Jan Crawford Greenburg
Jan Crawford Greenburg
Jan Crawford Greenburg

Jan Crawford Greenburg
News Correspondent
Jan Crawford Greenburg is an ABC News Legal Correspondent based
in Washington, DC covering the Supreme Court and national legal
issues. She provides legal analysis for all ABC News
platforms.
Ms. Greenburg secured recent interviews with both Chief Justice
John G. Roberts, Jr. and Justice John Paul Stevens. In his first
television interview, Chief Justice Roberts discussed the court,
his views on the law, and life since taking office. Ms. Greenburg
sat down with 86-year old Justice John Paul Stevens for his first
network television ever. Justice Stevens reflected on his memories
of the man who appointed him to the Supreme Court in 1975, former
President Gerald R. Ford.
Ms. Greenburg's book on the Supreme Court, Supreme Conflict:
The Inside Story of the Struggle for Control of the United States
Supreme Court, was published in January 2007 by Penguin Press.

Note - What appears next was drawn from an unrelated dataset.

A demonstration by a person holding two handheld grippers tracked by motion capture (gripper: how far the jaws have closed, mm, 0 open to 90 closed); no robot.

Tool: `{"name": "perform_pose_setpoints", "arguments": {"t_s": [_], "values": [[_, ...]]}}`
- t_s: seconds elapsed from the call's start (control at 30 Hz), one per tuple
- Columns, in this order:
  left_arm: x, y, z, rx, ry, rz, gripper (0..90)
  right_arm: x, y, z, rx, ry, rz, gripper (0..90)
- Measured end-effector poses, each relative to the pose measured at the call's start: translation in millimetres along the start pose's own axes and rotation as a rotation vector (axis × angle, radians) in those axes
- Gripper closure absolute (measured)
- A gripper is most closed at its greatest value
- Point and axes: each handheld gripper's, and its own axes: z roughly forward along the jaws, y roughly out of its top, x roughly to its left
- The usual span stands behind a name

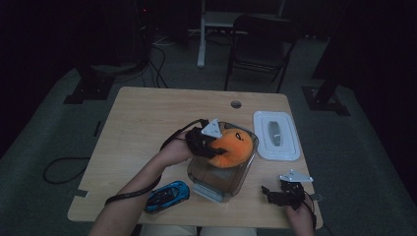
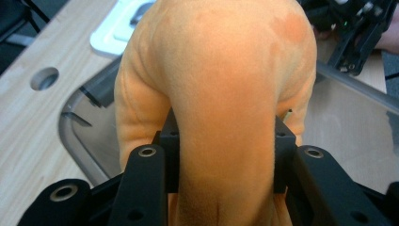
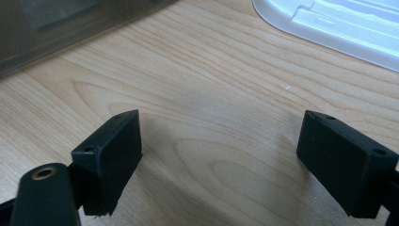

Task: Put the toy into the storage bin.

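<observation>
Both jaws of left gripper [image 2: 221,155] pinching orange plush toy [image 2: 216,70], fabric bulging between pads: soft, light, squashy, unlikely to slip. Grip mid-body suits. Below jaws, clear bin [image 1: 204,173]. Right gripper [image 3: 221,155] jaws spread, nothing between, over bench [image 3: 211,94], white lid [image 3: 339,19] beyond.

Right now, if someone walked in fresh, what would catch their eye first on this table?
The bright orange plush toy, squeezed in the left tongs over the clear plastic bin at the table's middle. Next, the blue toy car near the front edge, left of the bin, and the white lid lying flat to the bin's right. The right tongs rest open at the front right corner, holding nothing.
</observation>
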Motion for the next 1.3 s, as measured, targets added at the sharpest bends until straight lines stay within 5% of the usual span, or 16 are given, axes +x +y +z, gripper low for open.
{"name": "perform_pose_setpoints", "arguments": {"t_s": [0.23, 1.3], "values": [[-2.6, -1.1, 13.6, 0.069, -0.004, 0.0, 63.0, -0.5, -0.1, -0.2, -0.001, 0.004, 0.004, 14.1], [-4.3, -5.0, 31.7, 0.156, -0.059, -0.009, 51.6, -1.8, -0.3, -0.5, -0.006, 0.012, 0.012, 14.1]]}}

The book is a penetrating and unvarnished look at the making of the
current United States Supreme Court and a news-breaking account of
the coordinated campaign to move the Court in a more conservative
direction.
Prior to joining ABC, Ms. Greenburg was the national legal affairs
reporter for the Chicago Tribune, the Supreme Court correspondent
for The NewsHour with Jim Lehrer on PBS, and a legal
analyst for CBS' Evening News and Face the
Nation. She covered the Supreme Court and national legal
issues, including judicial appointments and confirmation
battles.
She began covering the Supreme Court for the Chicago Tribune in
1994. She became the NewsHour's Supreme Court analyst in
1998, where she provided live, gavel-to-gavel coverage on PBS of
the Supreme Court confirmation hearings of Chief Justice Roberts
and Justice Alito. Her exclusive reports and inside accounts of
those nominations received wide acclaim. In addition to her work on
the NewsHour and CBS, she has provided commentary on a
variety of legal issues for other network and cable news
programs.
Ms. Greenburg joined the Tribune in 1987, and began
covering legal affairs in 1993 after her graduation from the
University of Chicago Law School. She won the Tribune's
top reporting award in 2001, as part of a team of reporters who
covered the 2000 presidential election and the subsequent legal
battles over the White House. In 1996 she returned to Alabama,
where she grew up on a cattle farm, to report and write a 13-part
series on the South a generation after the civil rights movement.
Again, Ms. Greenburg won the Tribune's top reporting award
for her work.
A graduate from the University of Alabama in 1987, Ms. Greenburg
has taught journalism at American University and frequently speaks
about the court to universities, law schools, legal organizations
and civic groups across the country. She is a member of the New
York bar, and is married to Douglas Greenburg, a Chicago native and
attorney. They have four children and live in Washington, DC.